À la fin du XVIIe siècle, Louis XIV rayonne. Il a mis au pas sa noblesse et rivalise avec le Saint-Empire romain germanique. Celui-ci, autour de l’Autriche, est l’ultime ligne de défense de l’Europe occidentale face aux Turcs. Ces derniers sont le repoussoir identitaire des « Européens », qui découvrent alors la communauté de civilisation qui les unit. Malgré l’engagement commun au Saint-Gothard (Hongrie), en 1664, où ils repoussent les Ottomans, Français et Autrichiens demeurent des rivaux. Même s’il ne renie pas l’alliance franco-turque engagée par François 1er, et source de scandale sur le Vieux continent, Louis XIV se veut aussi un chevalier chrétien et tente de donner des gages aux autres têtes couronnées ainsi qu’au pape. Des gentilhommes français ont toujours combattu les Ottomans (Rhodes en 1541, Malte en 1565, Lépante en 1571…) malgré la diplomatie pro-turque de leurs souverains. Les pirates barbaresques d’Afrique ne se gênent pas, de leur côté, pour attaquer les vaisseaux français en Méditerranée.
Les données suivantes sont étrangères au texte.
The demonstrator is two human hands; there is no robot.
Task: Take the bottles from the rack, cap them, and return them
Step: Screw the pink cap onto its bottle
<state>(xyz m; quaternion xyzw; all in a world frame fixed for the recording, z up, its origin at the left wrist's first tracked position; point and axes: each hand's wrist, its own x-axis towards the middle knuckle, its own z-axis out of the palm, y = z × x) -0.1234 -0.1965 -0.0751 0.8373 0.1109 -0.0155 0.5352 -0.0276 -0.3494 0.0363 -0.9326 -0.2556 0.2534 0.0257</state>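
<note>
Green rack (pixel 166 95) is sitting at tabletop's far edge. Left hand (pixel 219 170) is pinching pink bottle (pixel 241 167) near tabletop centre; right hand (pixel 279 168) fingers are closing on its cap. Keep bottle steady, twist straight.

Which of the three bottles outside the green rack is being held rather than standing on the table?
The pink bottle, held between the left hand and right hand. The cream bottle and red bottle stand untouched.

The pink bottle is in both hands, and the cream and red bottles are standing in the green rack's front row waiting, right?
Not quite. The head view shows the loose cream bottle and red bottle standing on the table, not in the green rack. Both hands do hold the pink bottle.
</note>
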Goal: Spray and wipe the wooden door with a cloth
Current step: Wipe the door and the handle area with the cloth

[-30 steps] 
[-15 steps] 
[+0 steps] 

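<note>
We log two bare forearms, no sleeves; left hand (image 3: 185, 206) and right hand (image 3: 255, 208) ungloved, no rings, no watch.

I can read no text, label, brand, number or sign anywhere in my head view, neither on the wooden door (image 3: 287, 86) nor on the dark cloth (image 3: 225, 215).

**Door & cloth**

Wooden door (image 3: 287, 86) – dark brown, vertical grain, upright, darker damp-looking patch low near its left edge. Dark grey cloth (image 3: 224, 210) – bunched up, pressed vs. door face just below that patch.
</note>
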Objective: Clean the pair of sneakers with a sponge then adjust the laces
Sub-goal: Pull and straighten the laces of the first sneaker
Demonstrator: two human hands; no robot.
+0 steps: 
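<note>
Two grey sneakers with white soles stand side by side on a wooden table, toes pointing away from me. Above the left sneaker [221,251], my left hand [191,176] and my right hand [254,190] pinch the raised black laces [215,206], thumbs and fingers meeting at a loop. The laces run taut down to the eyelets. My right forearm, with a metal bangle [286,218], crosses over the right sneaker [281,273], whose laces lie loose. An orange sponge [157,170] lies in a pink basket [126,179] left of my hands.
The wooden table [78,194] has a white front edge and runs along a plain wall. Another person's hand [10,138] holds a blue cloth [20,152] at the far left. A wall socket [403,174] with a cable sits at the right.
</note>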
À la fin des années 1670, une paix précaire a été décidée entre les Impériaux et la Sublime porte. Mais en 1682, les Ottomans mettent toutes leurs forces dans la balance pour en finir avec l’ennemi héréditaire : 125 000 cavaliers, 65 000 fantassins d’élite et 10 000 artilleurs formés par les Français. A quoi il faut ajouter 44 000 Hongrois et Tatars de Crimée, ramassés sur le chemin. Début juillet, ils campent sous les murs de Vienne et commencent à miner les murailles de la capitale impériale. Face à près de 250 000 Turcs, la garnison autrichienne compte 11 000 fantassins et 5 000 miliciens.
Le siège est lancé ! Il faudra attendre deux longs mois pour voir arriver, le 12 septembre, l’armée polonaise de Jean Sobieski. Ses hussards, dont les ailes produisent un vrombissement terrible, chargent avec fureur. Ils sont épaulés par le duc de Lorraine. L’assaut détruit la confiance ottomane et le reste de l’armée chrétienne coalisée achève les Ottomans en déroute, le vizir lui-même fuit le champ de bataille. Sobieski ne voulait pas seulement sauver Vienne mais éradiquer les Turcs. Pour ce faire, il engage une chevauchée jusque sur la rive gauche du Danube, où le 12 octobre, il écrase les Turcs une fois encore. L’armée ottomane est défaite, elle n’avancera plus jamais vers l’Europe occidentale.
La bataille de Vienne et la poursuite menée par Sobieski sont le « Poitiers européen ». Le roi de Pologne, non héréditaire mais élu par les nobles de son pays, est admiré et remercié dans toute l’Europe. Pour fêter l’événement, l’Eglise solennise la date du 12 septembre avec la « Fête du Saint Nom de Jésus ». Comme le rappelle Jean de Brem, « Jean Sobieski n’a aucun intérêt à soutenir l’Autriche. De plus Léopold [l’empereur] a combattu son élection en 1674. Mais Jean Sobieski n’écoute ni ses rancunes, ni son intérêt. Il a une très haute idée de sa mission. C’est un croisé. (…) Il a sauvé la chrétienté et l’honneur européen » (Testament d’un Européen, tome II, 1964). La petite histoire, enjolivée, raconte que les boulangers, levés tôt, ont prévenu la garnison autrichienne de l’arrivée des Turcs. Pour les fêter, on leur a commandé une « viennoiserie » symbolique : le croissant, inspiré du symbole de l’islam et étendard ottoman.